The costs of homelessness

Homelessness has risen over the last decade across the whole country. The consequences on the lives of everyone affected are long-lasting, and the cost to the public institutions that respond is staggering.

A report by the National Audit Office from 2017 estimated the costs of providing temporary housing to homeless families to be around £845 million. This figure is set to rise in the coming years, with research by the London School of Economics predicting that in London alone, the cost of homelessness services will increase to over £1 billion a year by 2021-22.

Preventing homelessness must begin before 56 days

Acting early and preventing at-risk families from becoming homeless is essential to counter this phenomenon. This has been formally recognised with the Homelessness Reduction Act in 2017, which shifts the focus to early intervention by:

  1. extending the period during which an authority should consider someone as being threatened with homelessness,
  2. requiring local authorities to develop an action plan for people identified as being at risk of homelessness and
  3. placing a duty on public services to notify a local authority if they come into contact with someone they think may be homeless or at risk of becoming homeless.

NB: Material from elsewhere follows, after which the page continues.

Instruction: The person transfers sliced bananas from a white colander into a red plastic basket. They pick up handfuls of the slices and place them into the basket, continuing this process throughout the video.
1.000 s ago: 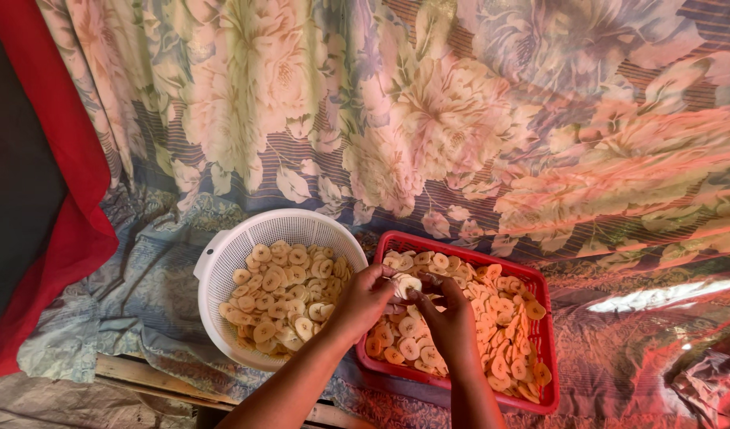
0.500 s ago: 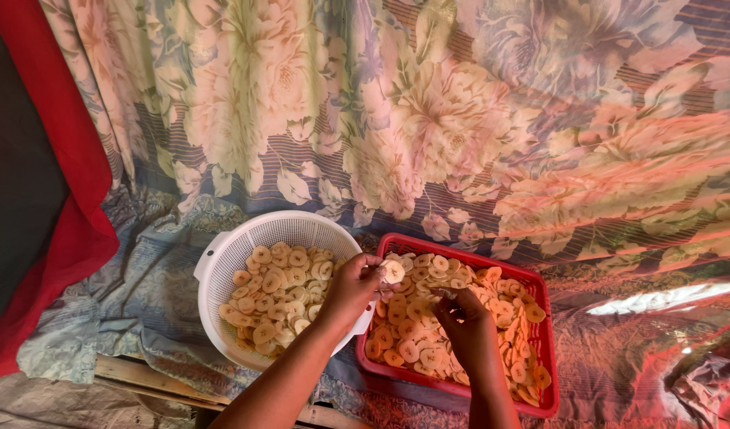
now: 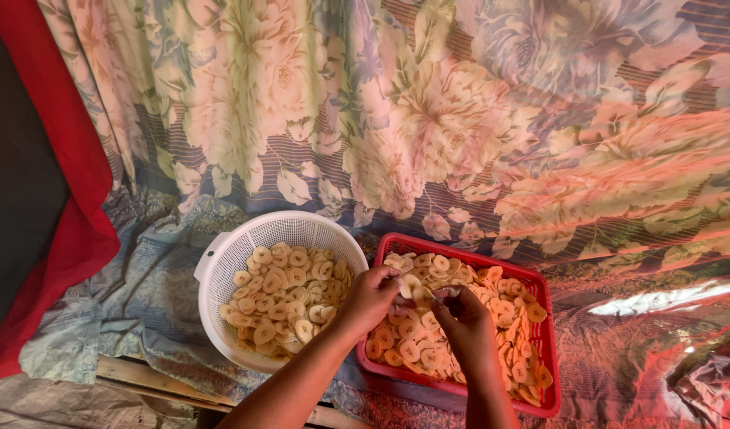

Effective prevention work, through holistic and user-centred support services, can not only spare vulnerable households the misery of eviction and homelessness but can significantly reduce public expenditure. In 2018, Crisis estimated that for every £1 invested in homelessness prevention there would be a benefit of £2.80.

Policy in Practice held an event at the House of Lords with Big Issue founder, Lord Bird, to highlight the innovative work being done by some leading local authorities on this topic. One key message from the speakers was that 56 days before homelessness is not prevention, we must act earlier.

Investment is needed, but more can be done now

Greater public investment in welfare support is key in tackling homelessness. Our research, commissioned by the LGA, explored the link between the freezing in local housing allowances and rising homelessness trends, showing that for every 1,000 households experiencing a shortfall between their LHA rate and rent, 44 households will require temporary accommodation.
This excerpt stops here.